Alors que les comptes des localités sont sous pression avec la suppression par étapes de la taxe d’habitation, les départements ont soumis la proposition de revoir à la hausse les droits de mutation ou fréquemment surnommés « frais de notaire ».

Plusieurs centaines d’euros de droits de mutation en plus pour l’acquisition d’un logement ?

La période est des plus réjouissantes pour le marché du logement. Les acquéreurs bénéficient d’un contexte hautement favorable à l’achat d’un appartement ou d’une maison avec des taux d’intérêt très bas qui se répercutent sur le coût du crédit. En avril dernier, le taux moyen d’emprunt s’élevait encore à 1,35% en moyenne, soit à 0,02% du plancher atteint en novembre 2016. Pourtant, il s’avère qu’un nuage pourrait ternir l’horizon avec une éventuelle augmentation des frais de notaire à payer après une transaction immobilière.

Effectivement, c’est au cours d’une séance que l’Assemblée des départements de France (ADF) a approuvé sa proposition de relever les droits de mutation, soit les frais de notaire, de 0,2%. Si le gouvernement en vient à soumettre ce projet au Parlement qui voterait ensuite pour son approbation, cela signifierait que les frais de notaire passeront de 4,5%  à 4,7% après l’application de l’alourdissement du taux. À savoir qu’une part importante de la taxe est reversée dans les caisses publiques.

Pour les particuliers, le coût additionnel n’est pas à prendre à la légère. Un professionnel du courtage estime qu’il pourrait être d’environ 400 euros pour l’achat d’un bien valorisé à 200 000 euros. Un montant qui grimpe à 1 000 euros pour un logement de 500 000 euros. Et depuis quelques années, les décisions au sujet des droits de mutation n’ont clairement pas joué en la faveur des acheteurs avec une augmentation déjà réalisée en 2014 où la taxe est passée de 3,8% au taux actuellement pratiqué.

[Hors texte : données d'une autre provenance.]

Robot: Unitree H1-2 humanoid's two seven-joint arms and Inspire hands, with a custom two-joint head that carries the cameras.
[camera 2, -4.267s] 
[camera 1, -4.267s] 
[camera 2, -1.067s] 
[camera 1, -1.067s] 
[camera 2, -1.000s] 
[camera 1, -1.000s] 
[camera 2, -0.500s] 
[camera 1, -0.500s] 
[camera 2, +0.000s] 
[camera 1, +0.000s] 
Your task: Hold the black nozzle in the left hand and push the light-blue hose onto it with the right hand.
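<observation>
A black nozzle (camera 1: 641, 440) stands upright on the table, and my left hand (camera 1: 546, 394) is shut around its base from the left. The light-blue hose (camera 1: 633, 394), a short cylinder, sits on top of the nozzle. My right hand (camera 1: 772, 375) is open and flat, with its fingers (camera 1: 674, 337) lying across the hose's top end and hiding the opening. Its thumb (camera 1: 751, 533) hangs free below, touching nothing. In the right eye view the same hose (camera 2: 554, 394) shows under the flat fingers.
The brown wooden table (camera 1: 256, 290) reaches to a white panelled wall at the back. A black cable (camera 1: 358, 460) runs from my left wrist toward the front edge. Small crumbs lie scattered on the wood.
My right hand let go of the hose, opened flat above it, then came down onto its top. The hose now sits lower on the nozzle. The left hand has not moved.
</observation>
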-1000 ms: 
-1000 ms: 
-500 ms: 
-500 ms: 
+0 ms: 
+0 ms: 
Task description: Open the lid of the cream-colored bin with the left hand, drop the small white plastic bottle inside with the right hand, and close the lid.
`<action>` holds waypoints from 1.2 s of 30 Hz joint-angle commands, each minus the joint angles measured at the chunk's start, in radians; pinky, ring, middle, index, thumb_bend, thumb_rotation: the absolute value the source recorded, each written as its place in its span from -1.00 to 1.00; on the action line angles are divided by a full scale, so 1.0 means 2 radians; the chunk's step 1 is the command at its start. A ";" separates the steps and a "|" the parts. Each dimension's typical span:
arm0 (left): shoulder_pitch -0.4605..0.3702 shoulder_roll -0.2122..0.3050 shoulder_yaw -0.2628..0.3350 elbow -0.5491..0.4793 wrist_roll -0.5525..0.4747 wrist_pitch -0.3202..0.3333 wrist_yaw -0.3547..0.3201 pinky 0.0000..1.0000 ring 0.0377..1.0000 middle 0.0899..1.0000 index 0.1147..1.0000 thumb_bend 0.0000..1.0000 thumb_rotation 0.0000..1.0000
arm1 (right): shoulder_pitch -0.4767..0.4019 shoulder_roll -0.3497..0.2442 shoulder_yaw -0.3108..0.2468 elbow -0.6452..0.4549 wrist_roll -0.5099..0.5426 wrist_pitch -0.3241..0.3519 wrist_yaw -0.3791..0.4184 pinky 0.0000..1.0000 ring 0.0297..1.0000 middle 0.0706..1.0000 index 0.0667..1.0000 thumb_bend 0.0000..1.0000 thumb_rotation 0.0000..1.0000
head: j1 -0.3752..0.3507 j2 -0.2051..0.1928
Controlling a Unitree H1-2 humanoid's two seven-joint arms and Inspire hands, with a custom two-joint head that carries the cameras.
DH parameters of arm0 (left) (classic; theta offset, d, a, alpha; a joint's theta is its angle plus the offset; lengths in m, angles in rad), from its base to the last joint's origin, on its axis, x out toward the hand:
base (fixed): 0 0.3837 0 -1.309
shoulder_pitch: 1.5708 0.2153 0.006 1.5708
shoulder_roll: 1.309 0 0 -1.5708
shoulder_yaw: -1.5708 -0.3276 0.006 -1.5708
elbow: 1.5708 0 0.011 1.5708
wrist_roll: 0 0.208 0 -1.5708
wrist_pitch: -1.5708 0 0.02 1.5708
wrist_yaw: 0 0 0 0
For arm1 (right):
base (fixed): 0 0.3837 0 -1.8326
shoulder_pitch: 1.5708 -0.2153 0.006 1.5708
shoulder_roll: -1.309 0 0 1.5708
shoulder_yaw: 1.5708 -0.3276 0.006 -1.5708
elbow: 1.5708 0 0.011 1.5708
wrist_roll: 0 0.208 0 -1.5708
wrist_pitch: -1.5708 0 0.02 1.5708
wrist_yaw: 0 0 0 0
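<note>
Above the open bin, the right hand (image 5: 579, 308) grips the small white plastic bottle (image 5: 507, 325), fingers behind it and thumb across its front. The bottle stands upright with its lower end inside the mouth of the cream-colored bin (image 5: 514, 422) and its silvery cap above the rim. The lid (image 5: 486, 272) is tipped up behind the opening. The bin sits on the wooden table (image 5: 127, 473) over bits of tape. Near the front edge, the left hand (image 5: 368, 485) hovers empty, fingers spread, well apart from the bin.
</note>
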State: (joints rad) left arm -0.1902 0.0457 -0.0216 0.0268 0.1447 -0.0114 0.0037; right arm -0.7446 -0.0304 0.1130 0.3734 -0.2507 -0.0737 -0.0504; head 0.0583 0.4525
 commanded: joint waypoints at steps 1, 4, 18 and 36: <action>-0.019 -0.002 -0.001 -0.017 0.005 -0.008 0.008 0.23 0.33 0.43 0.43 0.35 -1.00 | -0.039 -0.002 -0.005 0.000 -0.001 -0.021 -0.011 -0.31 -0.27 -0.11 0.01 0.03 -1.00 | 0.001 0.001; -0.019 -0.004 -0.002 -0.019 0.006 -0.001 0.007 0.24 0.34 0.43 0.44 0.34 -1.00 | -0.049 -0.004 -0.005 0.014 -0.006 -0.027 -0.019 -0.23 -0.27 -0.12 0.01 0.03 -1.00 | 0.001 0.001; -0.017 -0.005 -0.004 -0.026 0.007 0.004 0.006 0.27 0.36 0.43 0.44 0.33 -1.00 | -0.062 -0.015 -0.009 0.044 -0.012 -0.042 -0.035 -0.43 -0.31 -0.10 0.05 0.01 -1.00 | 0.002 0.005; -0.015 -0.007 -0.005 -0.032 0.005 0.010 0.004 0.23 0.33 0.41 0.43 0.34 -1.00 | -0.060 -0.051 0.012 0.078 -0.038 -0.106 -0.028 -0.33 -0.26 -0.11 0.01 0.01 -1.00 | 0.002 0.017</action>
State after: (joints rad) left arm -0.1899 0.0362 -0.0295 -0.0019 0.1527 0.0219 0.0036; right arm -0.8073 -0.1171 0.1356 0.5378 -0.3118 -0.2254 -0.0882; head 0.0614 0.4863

Une fiscalité corrigée suite à la disparation de la taxe d’habitation

L’ADF souligne son besoin de trouver des sources de financement supplémentaires avec l’arrivée prochaine de la suppression définitive de la taxe d’habitation. Dès 2020, 80% des ménages ne paieront plus cette taxe pour leur résidence principale. Un manque à gagner colossal pour les caisses des localités même si les résidences secondaires seront toujours assujetties à cet impôt. Et avec l’augmentation des frais de notaire, l’ADF espère collecter 500 millions d’euros destinés à bonifier le fonds de solidarité pour aider les départements en besoin face au financement de plusieurs aides sociales (RSA, allocation aux personnes handicapées ainsi qu’aux personnes âgées).

Certains professionnels se disent néanmoins inquiets que cette proposition ait une influence néfaste sur les performances du marché de l’immobilier alors que la dynamique des ventes est actuellement très positive. Les transactions enregistrées en mars 2019 sur un an témoignent d’une phase historique pour le marché avec 985 000 habitats anciens achetés. Maintenant, rien n’est encore acté et il est possible que la hausse des frais de notaire soit rejetée par l’Assemblée nationale.